== Exercise prompt ==
Restate the listing in full, keeping every word as it is.

*** Dataset section ***

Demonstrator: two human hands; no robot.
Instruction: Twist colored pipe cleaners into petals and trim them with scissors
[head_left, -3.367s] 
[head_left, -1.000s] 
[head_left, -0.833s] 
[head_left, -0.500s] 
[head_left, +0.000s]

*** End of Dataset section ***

== Finished exercise ==
Demonstrator: two human hands; no robot.
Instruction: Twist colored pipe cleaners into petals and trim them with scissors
[head_left, -3.367s] 
[head_left, -1.000s] 
[head_left, -0.833s] 
[head_left, -0.500s] 
[head_left, +0.000s]

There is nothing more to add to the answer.